Solved – How to interpret coefficients in a regression with ARIMA errors

change pointintervention-analysistime series

I've got some time-series business data that I can fit relatively well with a ARIMA(2,1,0)(1,1,0)[12] model (using R's excellent forecast::Arima — thanks Prof. Hyndman!). The series is dominated by seasonal effects, but has trends as well, thus the differencing. I'm not an expert in forecasting.

I'm exploring a future experiment (power analysis sorts of things) by simulating the effect of some sort of intervention that may increase (or decrease) the values in the series, probably multiplicatively. To do this, I'm scaling the numbers for the last N months by X%, and using the xreg parameter to change the model from a differenced AR(1) to a regression with time-series errors. The vector I'm using as the regressor looks like [0, 0, ..., 0, 1, 1, 1], where 1s represent the months with the intervention in effect.

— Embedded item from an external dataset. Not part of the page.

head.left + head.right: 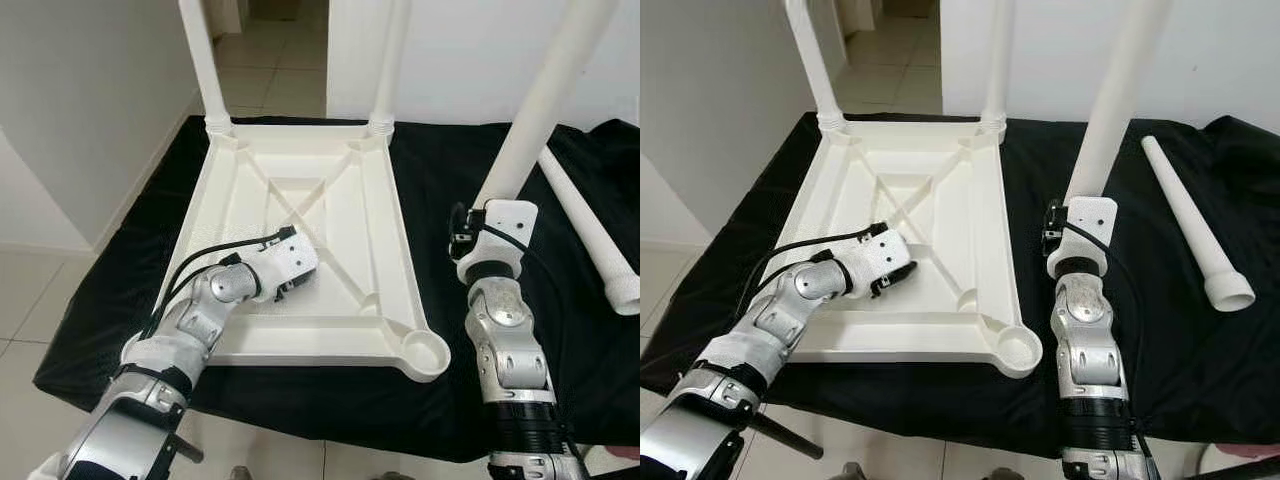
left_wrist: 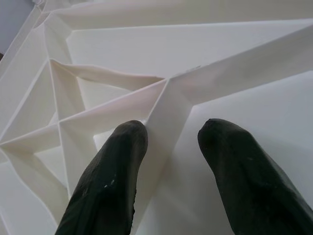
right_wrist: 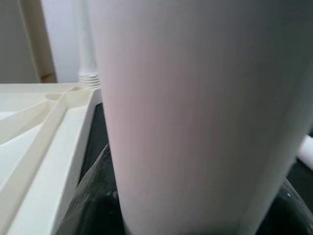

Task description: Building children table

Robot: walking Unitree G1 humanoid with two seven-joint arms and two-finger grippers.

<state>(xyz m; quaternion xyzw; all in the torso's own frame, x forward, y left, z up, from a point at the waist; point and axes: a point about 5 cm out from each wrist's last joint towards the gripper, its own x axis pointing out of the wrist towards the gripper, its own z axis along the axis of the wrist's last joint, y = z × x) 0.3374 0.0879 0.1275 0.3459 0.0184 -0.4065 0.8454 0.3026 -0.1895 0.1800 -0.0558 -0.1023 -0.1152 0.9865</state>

The coefficient I get from the model appears to be an additive effect, which makes sense, but is much smaller than the actual effect (4000 vs 100,000). However, when I use forecast, with and without 1s in the regressor, the difference is of the expected magnitude — if anything, too high.

So, my questions:

  1. How do I interpret that coefficient. Is it additive?
  2. Is it correct to use 1s in the regressor vector for all time periods that the treatment is in effect, or should I be thinking of this as an impulse that offsets the trend in the ARIMA model, and using a pattern like 0, 1, 0, 0, -1, 0?
  3. Any other advice?

This is related to these questions, which either don't answer my question or I don't fully understand:

Thanks!

Best Answer

To answer some of my own questions, after additional reading and experimenting:

  1. The trick with the coefficient is that it's in the space of the data after Box-Cox transformation. So invert the transformation to get the beta in the original units.
  2. Yes, the standard approach in intervention analysis is to use a step function for the regressor, unless you have reason to think that the effect will be either an impulse or a slower ramp-up.

One of several resources that I found useful was McLeod et al., Time Series Analysis with R. I figured out the Box-Cox thing by reading the forecast::forecast.Arima() code.